Die vielen positiven Maßnahmen, die in Göppingen zum Beispiel in der Jugendarbeit und an den Schulen umgesetzt werden, finden in der überregionalen Presse leider keinen großen Niederschlag. Dort wird Göppingen als Naziaufmarschplatz angesehen. Dies hängt sicherlich mit dem  Spektakel, dem großen Polizeiaufgebot und den Ausschreitungen an den Demonstrationstagen zusammen. Nicht zuletzt deshalb muss der Runde Tisch seine jetzt auch Arbeit fortsetzen.
Und wie kann Göppingen seine Außenwirkung verbessern?
Wir haben alle Möglichkeiten, Aktionen und Veranstaltungen durchzuführen, die interessant und medienwirksam sind. Das wird im Laufe der Zeit auch nach außen wirken und dabei helfen, dass Göppingen wieder als offene und demokratische Stadt wahrgenommen wird.

Kommentar: „“Agieren statt reagieren

Der Runde Tisch, den die Göppinger Verwaltung – auf sanften Druck verschiedener engagierter Gruppen – vor der Neonazi-Demo im vergangenen Jahr eingerichtet hat, um eine Strategie zu entwickeln, wie mit derartigen Umtrieben umgegangen werden soll, macht weiter. Das ist gut und sinnvoll, auch wenn die Autonomen Nationalisten ihren für Oktober neuerlich angekündigten Aufmarsch wieder abgesagt haben.

Zum einen ist das Thema Rechtsradikalismus deshalb in der Hohenstaufenstadt ja noch längst nicht vom Tisch. Zum Zweiten könnten andere faschistische Gruppierungen immer noch auf die Idee kommen, das bestellte Feld zu übernehmen. Und zum Dritten haben die am Runden Tisch sitzenden Nazigegner nun erstmals die Möglichkeit selbst zu agieren, anstatt wieder reagieren zu müssen.
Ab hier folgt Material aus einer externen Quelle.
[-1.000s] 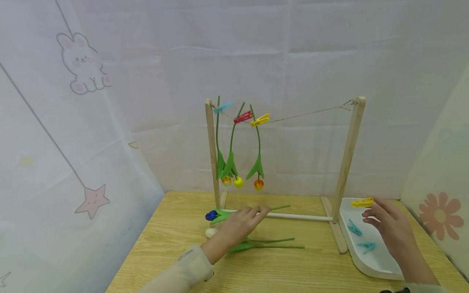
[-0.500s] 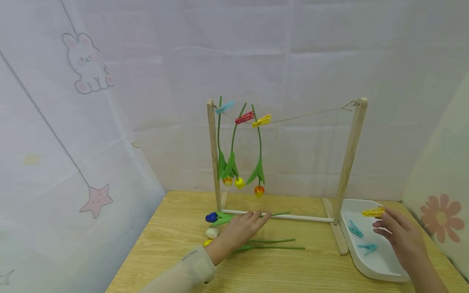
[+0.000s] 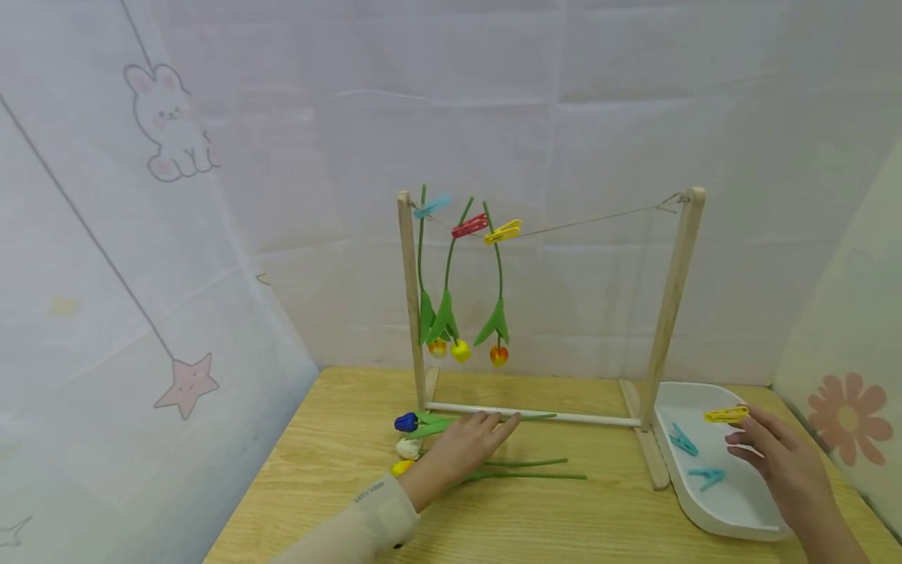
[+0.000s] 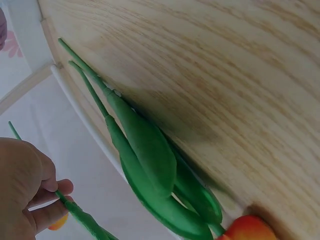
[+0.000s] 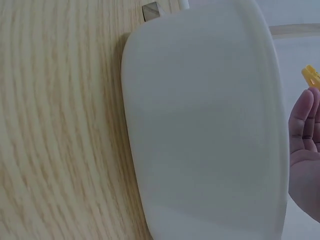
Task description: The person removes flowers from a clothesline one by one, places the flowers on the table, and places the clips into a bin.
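My left hand [image 3: 461, 450] pinches the green stem of an artificial tulip with a blue bloom [image 3: 405, 423]; in the left wrist view, thumb and fingers close round that stem [image 4: 85, 220]. Beneath and nearer lie a white tulip [image 3: 409, 449] and a yellow one [image 3: 403, 468], partly covered by the hand and wrist. My right hand [image 3: 782, 466] holds a yellow clothespin [image 3: 726, 414] at its fingertips above the white tray [image 3: 733, 513]. In the right wrist view the same clothespin [image 5: 311, 76] shows at the edge.
A wooden frame [image 3: 675, 305] carries a string [image 3: 592, 222]. Three tulips hang head down there from a blue clothespin [image 3: 432, 206], a red one [image 3: 470, 225] and a yellow one [image 3: 503, 231]. Two teal clothespins [image 3: 682, 440] lie in the tray, right of the frame's foot.
My right hand has shifted right and slightly down in the head view, carrying the yellow clothespin. The blue tulip has sunk a little; my left hand keeps its pinch.
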`<state>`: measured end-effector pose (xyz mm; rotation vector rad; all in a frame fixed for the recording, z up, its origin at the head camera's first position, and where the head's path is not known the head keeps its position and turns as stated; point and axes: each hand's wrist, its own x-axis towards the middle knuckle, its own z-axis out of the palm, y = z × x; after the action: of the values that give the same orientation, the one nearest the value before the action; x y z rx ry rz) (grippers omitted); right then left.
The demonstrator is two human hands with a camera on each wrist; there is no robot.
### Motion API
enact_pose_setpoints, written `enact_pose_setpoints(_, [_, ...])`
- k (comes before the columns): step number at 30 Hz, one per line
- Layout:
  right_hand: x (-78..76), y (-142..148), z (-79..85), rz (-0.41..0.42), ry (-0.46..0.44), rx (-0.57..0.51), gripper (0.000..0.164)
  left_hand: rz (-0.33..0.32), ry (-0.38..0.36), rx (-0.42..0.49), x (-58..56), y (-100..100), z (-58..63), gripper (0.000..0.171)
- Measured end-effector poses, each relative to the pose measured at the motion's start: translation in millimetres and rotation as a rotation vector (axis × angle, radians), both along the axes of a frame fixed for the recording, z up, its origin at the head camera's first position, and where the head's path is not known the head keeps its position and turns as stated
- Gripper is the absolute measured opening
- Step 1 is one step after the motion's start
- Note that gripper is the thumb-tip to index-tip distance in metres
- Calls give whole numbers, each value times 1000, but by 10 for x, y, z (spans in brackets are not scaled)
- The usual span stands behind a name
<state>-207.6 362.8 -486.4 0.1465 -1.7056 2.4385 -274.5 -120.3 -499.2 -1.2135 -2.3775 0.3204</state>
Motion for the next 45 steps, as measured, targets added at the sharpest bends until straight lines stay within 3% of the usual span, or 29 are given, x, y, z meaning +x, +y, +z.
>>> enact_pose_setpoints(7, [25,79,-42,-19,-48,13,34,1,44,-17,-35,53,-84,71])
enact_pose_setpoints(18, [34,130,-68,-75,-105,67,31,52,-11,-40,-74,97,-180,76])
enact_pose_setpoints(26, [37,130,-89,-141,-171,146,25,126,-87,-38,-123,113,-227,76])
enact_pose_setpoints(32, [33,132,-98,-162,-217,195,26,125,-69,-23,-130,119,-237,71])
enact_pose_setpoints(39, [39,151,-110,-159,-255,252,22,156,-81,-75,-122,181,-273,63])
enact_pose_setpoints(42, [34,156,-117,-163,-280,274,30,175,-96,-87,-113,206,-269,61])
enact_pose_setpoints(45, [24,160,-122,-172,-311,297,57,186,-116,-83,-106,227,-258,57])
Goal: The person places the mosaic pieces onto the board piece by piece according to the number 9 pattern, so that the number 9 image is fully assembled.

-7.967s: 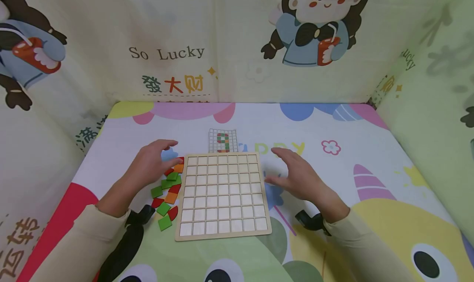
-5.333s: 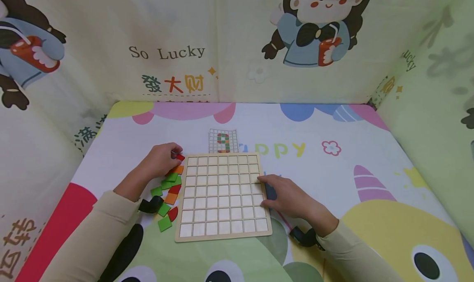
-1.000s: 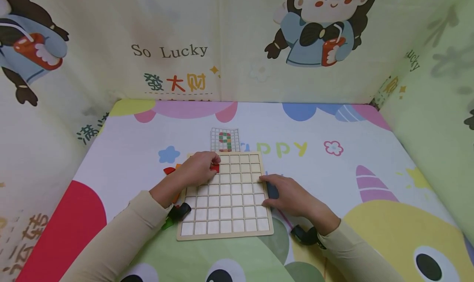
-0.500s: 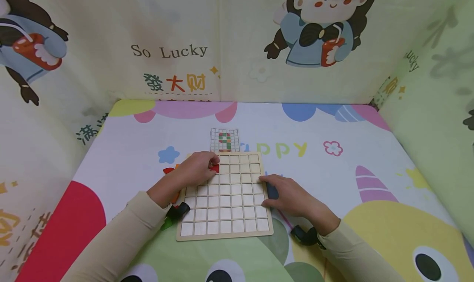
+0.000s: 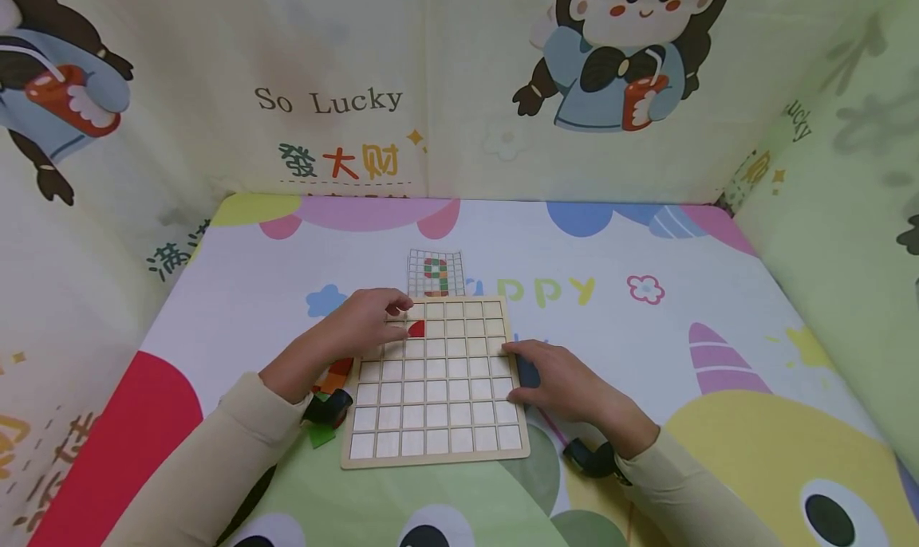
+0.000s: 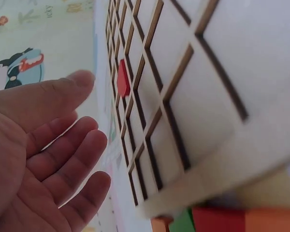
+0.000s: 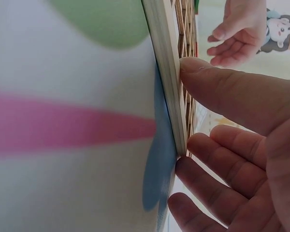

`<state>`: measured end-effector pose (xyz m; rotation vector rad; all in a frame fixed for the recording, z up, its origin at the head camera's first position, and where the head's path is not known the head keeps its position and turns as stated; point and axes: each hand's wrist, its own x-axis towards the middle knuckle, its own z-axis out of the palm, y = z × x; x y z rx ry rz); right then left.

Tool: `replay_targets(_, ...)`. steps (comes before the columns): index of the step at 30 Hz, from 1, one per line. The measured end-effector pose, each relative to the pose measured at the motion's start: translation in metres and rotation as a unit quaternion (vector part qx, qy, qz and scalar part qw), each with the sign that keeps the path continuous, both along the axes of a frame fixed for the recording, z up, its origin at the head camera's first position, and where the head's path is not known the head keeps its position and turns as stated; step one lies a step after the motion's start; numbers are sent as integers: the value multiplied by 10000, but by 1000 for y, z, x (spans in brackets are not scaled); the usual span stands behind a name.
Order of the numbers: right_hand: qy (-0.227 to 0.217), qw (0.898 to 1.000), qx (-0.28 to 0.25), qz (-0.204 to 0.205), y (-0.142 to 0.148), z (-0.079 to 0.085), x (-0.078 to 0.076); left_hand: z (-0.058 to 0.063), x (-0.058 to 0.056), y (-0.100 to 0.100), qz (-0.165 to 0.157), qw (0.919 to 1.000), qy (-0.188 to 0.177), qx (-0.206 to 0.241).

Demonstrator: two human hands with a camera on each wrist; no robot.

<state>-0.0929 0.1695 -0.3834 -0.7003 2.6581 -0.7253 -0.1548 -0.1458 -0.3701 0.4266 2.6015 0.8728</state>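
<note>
A red quarter-round tile lies in a cell near the top left of the wooden grid board. My left hand hovers over the board's upper left with nothing in its fingers, thumb tip just left of the tile. In the left wrist view, the fingers of that left hand are spread loosely, apart from the red tile. On the board's right edge, the thumb and fingertips of my right hand rest spread along the frame. The right wrist view has its thumb against the board's edge.
Beside the board's left edge lie loose orange tiles and a green tile, partly hidden by the left wrist's black camera. A pattern card with a coloured figure on a grid lies behind the board.
My left hand carried a red tile from the pile onto the board, then let go and drew back slightly left. Earlier, my right hand came to the board's edge, where it stays.
</note>
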Motion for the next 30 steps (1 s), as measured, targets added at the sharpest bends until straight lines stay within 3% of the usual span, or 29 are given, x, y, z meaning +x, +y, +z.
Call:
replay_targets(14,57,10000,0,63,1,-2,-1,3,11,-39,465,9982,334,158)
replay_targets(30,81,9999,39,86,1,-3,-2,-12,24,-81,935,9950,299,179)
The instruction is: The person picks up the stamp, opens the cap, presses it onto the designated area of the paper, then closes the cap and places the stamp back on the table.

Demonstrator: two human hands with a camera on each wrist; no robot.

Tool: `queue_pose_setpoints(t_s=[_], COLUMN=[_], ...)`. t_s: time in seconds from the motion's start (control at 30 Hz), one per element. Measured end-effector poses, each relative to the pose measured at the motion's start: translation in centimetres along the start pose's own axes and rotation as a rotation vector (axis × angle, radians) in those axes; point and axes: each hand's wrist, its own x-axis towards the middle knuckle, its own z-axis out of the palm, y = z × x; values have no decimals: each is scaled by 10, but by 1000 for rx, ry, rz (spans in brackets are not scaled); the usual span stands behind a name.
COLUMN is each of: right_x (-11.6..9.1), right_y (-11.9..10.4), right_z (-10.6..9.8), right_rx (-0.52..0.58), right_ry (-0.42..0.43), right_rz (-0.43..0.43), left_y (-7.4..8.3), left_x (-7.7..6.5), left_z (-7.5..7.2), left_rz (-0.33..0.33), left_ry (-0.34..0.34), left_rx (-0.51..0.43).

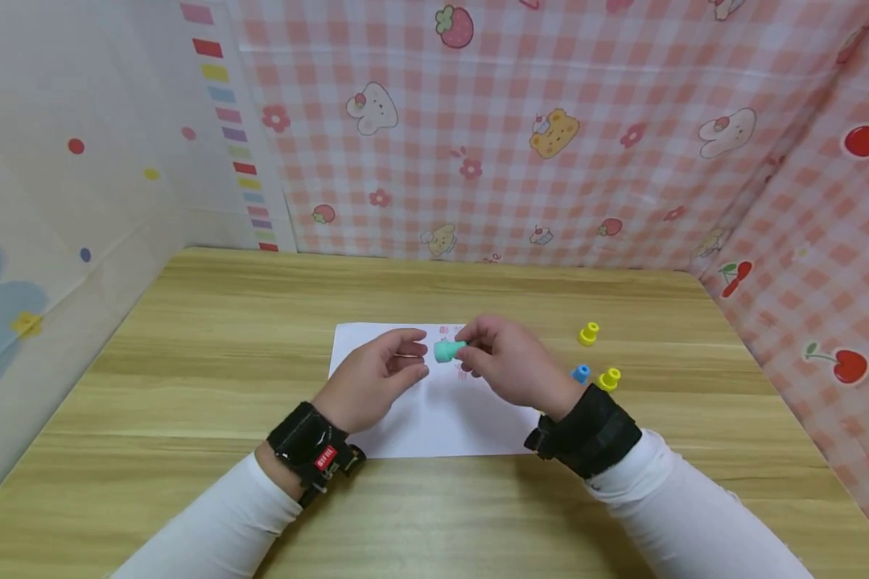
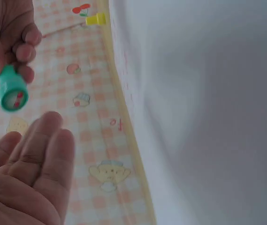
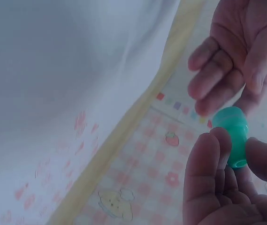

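The right hand [image 1: 510, 362] holds a small teal stamp [image 1: 449, 351] above the white sheet of paper [image 1: 434, 418], its fingers [image 3: 208, 164] and thumb curled round the stamp's narrow end; the wider end points toward the left hand [image 1: 372, 378]; in the left wrist view the stamp's round face shows a red mark inside a teal rim. The left hand hovers just beside the stamp, palm turned inward, its fingers [image 2: 49, 150] loosely extended and close together, holding nothing; whether a fingertip touches the stamp cannot be told. The paper lies flat in the middle of the wooden bench [image 1: 188, 346]; faint pink prints show on it near its far edge, close to the hands. To the right of the paper, on the bare bench, stand two yellow stamps [image 1: 588, 334] and a blue stamp [image 1: 581, 373], near each other and well apart from the teal one. Both wrists wear black straps; both sleeves are white; pink checked cloth with cartoon prints [image 1: 550, 129] walls the bench behind and to the right.
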Motion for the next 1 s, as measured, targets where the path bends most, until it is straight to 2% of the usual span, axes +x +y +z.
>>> queue_pose_setpoints(t_s=[0.17,0.37,0.53,0.8,1.0], right_x=[1,3,4,6,7], right_y=[-1,-2,-3,-3,-1], right_z=[11,20,25,27,27], right_rx=[43,108,154,92,168], right_ry=[-15,-22,-18,-5,-19], right_rz=[-11,-30,-49,-13,17], left_y=[0,-1,-1,-2,-1], left_x=[-1,-2,-2,-2,-1], left_z=[2,3,5,5,4], left_rz=[8,-13,6,-2,-6], left_ry=[9,21,43,53,59], left_rx=[-22,-60,-53,-41,-55])
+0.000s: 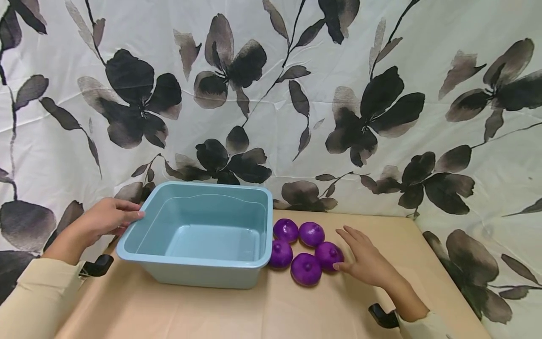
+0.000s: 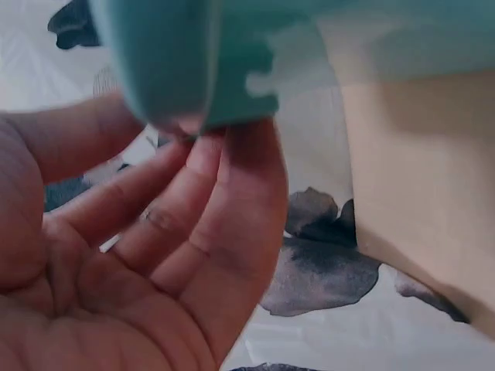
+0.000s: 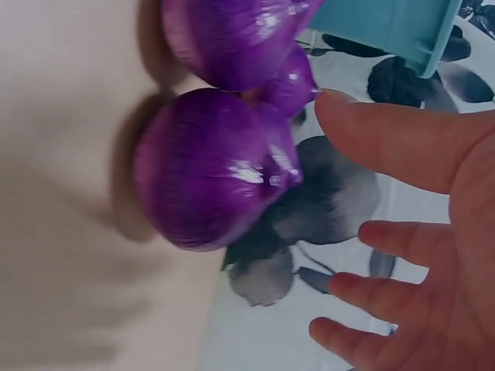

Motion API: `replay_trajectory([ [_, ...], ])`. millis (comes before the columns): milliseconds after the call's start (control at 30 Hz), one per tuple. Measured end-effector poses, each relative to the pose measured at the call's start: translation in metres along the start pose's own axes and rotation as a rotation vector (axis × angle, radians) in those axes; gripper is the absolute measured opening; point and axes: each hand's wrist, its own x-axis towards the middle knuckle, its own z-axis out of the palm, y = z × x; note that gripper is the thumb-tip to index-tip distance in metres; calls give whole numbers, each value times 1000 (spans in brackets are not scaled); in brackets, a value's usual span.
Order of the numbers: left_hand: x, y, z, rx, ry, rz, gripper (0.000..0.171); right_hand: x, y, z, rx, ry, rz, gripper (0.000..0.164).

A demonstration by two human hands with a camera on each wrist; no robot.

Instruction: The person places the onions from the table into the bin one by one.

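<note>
At left, the left grip (image 1: 106,219) grasps the near-left rim of a pale-blue, rectangular, apparently plastic basin (image 1: 199,262), its fingers hooked about the lip. The basin stands upright on the beige-covered tabletop (image 1: 262,315), its long axis running left to right, its interior bare. Just right of it sit five glossy, purple, onion-shaped objects (image 1: 306,269), closely clustered, each squat and round, without an evident long axis. At far right, the right grip (image 1: 365,260) is released, its fingers spread and holding nothing. The decisive relation, as judged here, is that the rightmost purple object (image 1: 329,255) lies immediately left of the right grip, near its thumb; whether they touch cannot be told. The right grip is nearer the cluster, which lies between it and the basin. No brand, label or writing can be read.
</note>
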Motion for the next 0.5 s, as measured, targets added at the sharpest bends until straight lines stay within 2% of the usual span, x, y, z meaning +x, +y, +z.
replay_trajectory([
  [300,11,-6,-7,-102,-70,-45,64,8,24,22,113,8,-11,86],
  [500,16,-12,-11,-186,-106,-57,57,12,41,39,409,-57,149,86],
])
Möglichkeiten, etwas zu tun, gibt es genug. Erste Vorschläge wurden beim jüngsten Treffen gemacht, weitere sollten und werden mit Sicherheit folgen.

Wie das Gremium am Ende heißt und ob es, wie Oberbürgermeister Guido Till findet, notwendig ist, über linksextremistische Gewalt, die mit den jüngsten braunen Aufmärschen einherging, am Runden Tisch ebenfalls zu diskutieren, sei einmal dahingestellt. Fest steht indes, dass das, was nun getan werden soll, so pfiffig sein muss, dass auch überregionale Medien darauf anspringen. Nur auf diese Weise lässt sich das verzerrte Bild, dass Göppingen ein Aufmarschgebiet von Neonazis ist, in kleinen Schritten wieder korrigieren.